The task:
Bring together copies of the lines in the data below that contain the word "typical".
========================================
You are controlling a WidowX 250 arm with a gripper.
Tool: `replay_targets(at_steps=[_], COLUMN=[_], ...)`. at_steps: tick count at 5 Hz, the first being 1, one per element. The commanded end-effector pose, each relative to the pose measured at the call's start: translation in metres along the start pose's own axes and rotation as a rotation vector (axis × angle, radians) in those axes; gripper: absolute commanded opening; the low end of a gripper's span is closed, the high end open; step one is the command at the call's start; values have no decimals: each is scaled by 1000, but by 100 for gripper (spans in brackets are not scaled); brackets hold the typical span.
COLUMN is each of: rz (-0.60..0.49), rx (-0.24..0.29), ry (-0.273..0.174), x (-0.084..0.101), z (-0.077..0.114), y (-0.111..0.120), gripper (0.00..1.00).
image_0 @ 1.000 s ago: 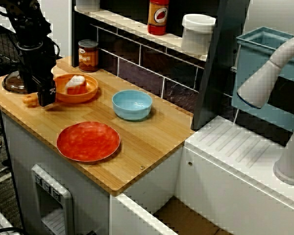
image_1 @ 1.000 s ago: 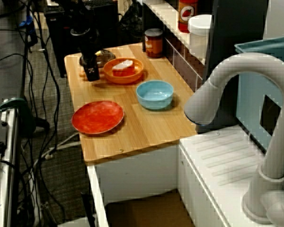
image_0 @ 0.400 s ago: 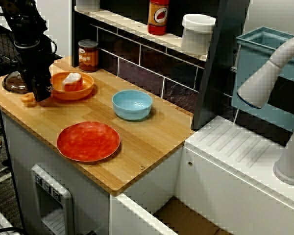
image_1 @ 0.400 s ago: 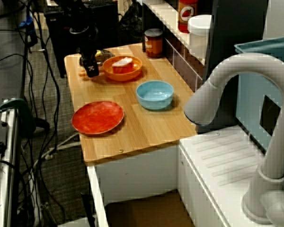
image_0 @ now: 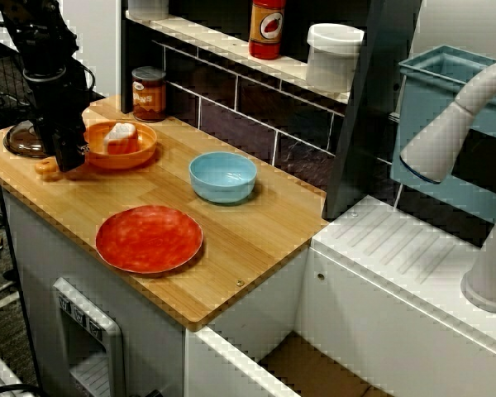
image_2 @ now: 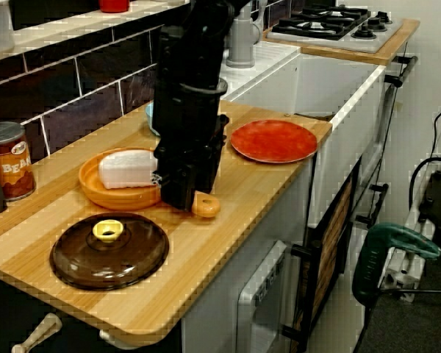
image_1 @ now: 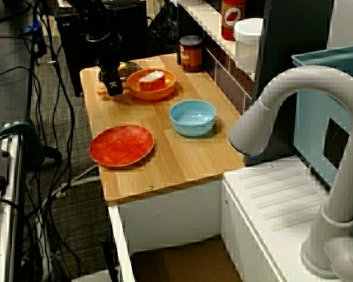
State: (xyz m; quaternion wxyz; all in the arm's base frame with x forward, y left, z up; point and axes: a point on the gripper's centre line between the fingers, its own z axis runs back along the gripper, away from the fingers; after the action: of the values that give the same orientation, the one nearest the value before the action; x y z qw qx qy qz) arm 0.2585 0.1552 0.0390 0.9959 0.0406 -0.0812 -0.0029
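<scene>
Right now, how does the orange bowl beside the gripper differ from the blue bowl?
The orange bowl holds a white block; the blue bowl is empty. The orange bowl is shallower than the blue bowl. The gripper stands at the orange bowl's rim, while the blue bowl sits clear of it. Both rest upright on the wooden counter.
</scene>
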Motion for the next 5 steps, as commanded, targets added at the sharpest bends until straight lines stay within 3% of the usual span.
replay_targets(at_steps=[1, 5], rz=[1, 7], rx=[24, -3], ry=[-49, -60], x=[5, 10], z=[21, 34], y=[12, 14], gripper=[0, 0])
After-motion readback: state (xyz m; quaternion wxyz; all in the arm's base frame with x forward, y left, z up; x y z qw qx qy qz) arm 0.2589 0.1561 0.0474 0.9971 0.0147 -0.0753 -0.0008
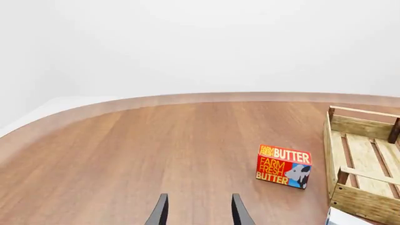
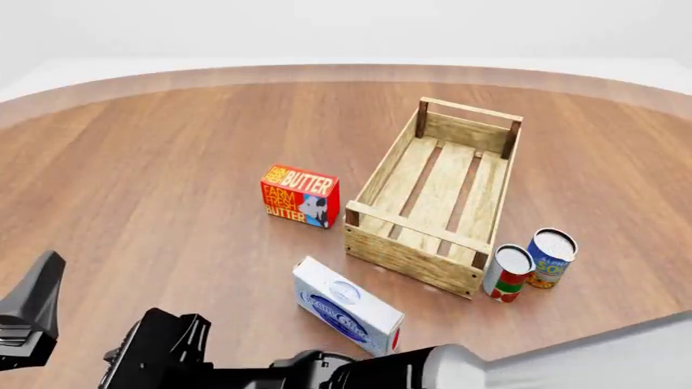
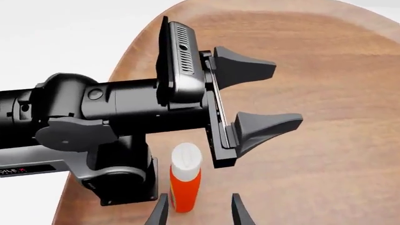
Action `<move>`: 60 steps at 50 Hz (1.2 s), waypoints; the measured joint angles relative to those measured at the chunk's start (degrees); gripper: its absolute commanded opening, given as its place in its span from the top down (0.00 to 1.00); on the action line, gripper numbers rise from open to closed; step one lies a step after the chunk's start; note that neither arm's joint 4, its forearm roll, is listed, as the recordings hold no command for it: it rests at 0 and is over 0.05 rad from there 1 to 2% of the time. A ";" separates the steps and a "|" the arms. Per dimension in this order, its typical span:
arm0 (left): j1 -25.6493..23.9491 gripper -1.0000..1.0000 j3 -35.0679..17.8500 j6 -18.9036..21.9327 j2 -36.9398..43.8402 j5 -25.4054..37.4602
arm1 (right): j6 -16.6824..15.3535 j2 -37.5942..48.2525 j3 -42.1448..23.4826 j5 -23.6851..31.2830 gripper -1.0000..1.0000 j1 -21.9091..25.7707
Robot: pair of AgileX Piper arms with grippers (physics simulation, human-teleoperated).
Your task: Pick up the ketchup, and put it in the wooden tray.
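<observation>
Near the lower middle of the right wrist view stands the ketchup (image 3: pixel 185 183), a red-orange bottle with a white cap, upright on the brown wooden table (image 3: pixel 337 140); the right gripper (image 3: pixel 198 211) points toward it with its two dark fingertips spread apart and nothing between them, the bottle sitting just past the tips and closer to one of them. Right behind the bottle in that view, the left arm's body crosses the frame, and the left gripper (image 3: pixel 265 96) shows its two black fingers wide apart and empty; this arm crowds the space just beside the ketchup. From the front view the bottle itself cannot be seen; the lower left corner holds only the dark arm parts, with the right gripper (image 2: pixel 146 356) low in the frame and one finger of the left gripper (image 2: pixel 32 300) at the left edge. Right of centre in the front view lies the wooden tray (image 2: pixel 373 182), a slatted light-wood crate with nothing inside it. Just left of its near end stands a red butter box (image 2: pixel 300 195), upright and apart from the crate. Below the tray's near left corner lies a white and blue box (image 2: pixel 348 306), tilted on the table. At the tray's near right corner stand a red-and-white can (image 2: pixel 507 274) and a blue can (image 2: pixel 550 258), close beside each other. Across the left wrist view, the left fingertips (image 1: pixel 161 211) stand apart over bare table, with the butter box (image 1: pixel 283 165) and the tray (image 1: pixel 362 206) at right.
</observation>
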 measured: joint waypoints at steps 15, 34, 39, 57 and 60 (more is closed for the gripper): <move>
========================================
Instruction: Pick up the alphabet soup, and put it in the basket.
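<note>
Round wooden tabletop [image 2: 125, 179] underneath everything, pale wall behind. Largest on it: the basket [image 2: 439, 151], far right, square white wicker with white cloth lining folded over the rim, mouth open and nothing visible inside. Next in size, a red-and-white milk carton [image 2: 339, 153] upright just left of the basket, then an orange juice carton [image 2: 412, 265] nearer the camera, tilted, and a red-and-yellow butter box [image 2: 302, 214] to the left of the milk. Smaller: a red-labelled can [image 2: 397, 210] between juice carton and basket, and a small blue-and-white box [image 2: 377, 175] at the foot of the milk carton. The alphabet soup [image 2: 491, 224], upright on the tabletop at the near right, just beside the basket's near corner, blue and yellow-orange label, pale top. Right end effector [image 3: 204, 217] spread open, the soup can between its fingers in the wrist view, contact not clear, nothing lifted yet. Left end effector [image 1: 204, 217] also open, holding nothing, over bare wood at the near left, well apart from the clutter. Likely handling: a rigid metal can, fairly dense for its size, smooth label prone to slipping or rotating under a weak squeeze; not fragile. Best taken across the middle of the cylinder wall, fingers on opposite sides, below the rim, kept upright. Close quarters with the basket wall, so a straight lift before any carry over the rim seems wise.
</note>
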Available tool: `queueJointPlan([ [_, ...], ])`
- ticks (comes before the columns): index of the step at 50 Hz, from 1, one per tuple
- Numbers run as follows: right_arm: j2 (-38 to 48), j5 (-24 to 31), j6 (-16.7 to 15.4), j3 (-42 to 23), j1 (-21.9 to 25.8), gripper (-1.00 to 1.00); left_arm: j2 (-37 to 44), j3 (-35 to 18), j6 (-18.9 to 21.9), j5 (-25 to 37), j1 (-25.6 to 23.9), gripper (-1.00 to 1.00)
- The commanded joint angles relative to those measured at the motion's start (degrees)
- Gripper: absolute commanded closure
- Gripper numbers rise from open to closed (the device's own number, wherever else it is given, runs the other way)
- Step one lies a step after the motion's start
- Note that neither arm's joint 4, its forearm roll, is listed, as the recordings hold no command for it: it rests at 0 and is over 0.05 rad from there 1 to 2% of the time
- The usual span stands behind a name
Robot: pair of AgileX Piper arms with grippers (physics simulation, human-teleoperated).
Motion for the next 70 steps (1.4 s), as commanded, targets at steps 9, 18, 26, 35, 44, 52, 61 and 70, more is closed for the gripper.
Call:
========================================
Result below:
Tool: `replay_targets(at_steps=[_], COLUMN=[_], ...)`. at_steps: tick count at 5 Hz, the first being 1, one per element. The commanded end-effector pose, each relative to the pose measured at the call's start: translation in metres along the start pose's own axes and rotation as a rotation vector (axis × angle, radians) in those axes; gripper: absolute commanded opening; the low end of a gripper's span is closed, the high end open; step one is the command at the call's start; values have no decimals: each is scaled by 1000, but by 100 for gripper (spans in brackets are not scaled); brackets hold the typical span.
Action `<move>`: 60 steps at 50 Hz (1.2 s), waypoints; the measured joint angles relative to those measured at the chunk's start (degrees); gripper: its absolute commanded opening, given as its place in its span from the top down (0.00 to 1.00); on the action line, gripper numbers rise from open to closed; step one lies a step after the chunk's start; note that neither arm's joint 4, its forearm roll, is listed, as the recordings hold no command for it: it rests at 0 and is over 0.05 rad from there 1 to 2% of the time. A ";" separates the steps and a "|" the arms. Per dimension in this order, its typical span:

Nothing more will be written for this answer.